### [Exercise directions]
Output everything in the listing exactly, with no line missing.

### [The data]

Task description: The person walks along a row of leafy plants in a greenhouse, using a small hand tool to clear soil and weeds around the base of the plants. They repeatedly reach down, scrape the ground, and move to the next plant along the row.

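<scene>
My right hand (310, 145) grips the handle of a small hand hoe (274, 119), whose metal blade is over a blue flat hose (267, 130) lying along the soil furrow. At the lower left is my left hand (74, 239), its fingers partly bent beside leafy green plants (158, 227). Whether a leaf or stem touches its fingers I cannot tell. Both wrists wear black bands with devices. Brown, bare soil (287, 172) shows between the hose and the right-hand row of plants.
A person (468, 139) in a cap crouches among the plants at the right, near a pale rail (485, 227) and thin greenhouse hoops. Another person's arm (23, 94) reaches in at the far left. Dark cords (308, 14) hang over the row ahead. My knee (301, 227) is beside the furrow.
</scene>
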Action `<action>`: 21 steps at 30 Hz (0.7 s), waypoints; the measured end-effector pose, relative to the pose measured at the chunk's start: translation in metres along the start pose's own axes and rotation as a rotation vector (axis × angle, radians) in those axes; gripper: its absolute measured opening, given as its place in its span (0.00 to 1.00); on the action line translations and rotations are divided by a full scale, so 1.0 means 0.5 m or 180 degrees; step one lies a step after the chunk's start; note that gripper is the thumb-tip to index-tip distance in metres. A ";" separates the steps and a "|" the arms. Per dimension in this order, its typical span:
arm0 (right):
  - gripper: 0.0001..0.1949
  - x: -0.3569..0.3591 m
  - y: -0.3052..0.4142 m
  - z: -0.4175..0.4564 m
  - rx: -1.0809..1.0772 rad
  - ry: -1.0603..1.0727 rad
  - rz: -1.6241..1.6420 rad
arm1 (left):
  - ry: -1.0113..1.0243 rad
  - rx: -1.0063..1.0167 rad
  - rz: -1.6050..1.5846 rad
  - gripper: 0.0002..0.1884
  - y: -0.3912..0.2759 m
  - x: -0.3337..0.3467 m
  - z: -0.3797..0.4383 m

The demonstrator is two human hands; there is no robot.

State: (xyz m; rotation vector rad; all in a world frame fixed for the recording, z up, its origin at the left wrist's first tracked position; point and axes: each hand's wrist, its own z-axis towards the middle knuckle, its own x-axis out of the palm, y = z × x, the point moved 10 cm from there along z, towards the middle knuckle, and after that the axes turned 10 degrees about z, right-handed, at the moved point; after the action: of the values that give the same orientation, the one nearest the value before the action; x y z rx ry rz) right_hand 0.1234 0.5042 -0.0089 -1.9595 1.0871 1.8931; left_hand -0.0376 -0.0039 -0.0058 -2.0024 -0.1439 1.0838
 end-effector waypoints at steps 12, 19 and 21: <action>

### [Response]
Task description: The person walks along a row of leafy plants in a greenhouse, using a small hand tool to clear soil and weeds around the base of the plants. They repeatedly reach down, scrape the ground, and move to the next plant along the row.

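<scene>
My right hand (310, 145) grips the handle of a small hand hoe (274, 119), whose metal blade is over a blue flat hose (267, 130) lying along the soil furrow. At the lower left is my left hand (74, 239), its fingers partly bent beside leafy green plants (158, 227). Whether a leaf or stem touches its fingers I cannot tell. Both wrists wear black bands with devices. Brown, bare soil (287, 172) shows between the hose and the right-hand row of plants.
A person (468, 139) in a cap crouches among the plants at the right, near a pale rail (485, 227) and thin greenhouse hoops. Another person's arm (23, 94) reaches in at the far left. Dark cords (308, 14) hang over the row ahead. My knee (301, 227) is beside the furrow.
</scene>
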Action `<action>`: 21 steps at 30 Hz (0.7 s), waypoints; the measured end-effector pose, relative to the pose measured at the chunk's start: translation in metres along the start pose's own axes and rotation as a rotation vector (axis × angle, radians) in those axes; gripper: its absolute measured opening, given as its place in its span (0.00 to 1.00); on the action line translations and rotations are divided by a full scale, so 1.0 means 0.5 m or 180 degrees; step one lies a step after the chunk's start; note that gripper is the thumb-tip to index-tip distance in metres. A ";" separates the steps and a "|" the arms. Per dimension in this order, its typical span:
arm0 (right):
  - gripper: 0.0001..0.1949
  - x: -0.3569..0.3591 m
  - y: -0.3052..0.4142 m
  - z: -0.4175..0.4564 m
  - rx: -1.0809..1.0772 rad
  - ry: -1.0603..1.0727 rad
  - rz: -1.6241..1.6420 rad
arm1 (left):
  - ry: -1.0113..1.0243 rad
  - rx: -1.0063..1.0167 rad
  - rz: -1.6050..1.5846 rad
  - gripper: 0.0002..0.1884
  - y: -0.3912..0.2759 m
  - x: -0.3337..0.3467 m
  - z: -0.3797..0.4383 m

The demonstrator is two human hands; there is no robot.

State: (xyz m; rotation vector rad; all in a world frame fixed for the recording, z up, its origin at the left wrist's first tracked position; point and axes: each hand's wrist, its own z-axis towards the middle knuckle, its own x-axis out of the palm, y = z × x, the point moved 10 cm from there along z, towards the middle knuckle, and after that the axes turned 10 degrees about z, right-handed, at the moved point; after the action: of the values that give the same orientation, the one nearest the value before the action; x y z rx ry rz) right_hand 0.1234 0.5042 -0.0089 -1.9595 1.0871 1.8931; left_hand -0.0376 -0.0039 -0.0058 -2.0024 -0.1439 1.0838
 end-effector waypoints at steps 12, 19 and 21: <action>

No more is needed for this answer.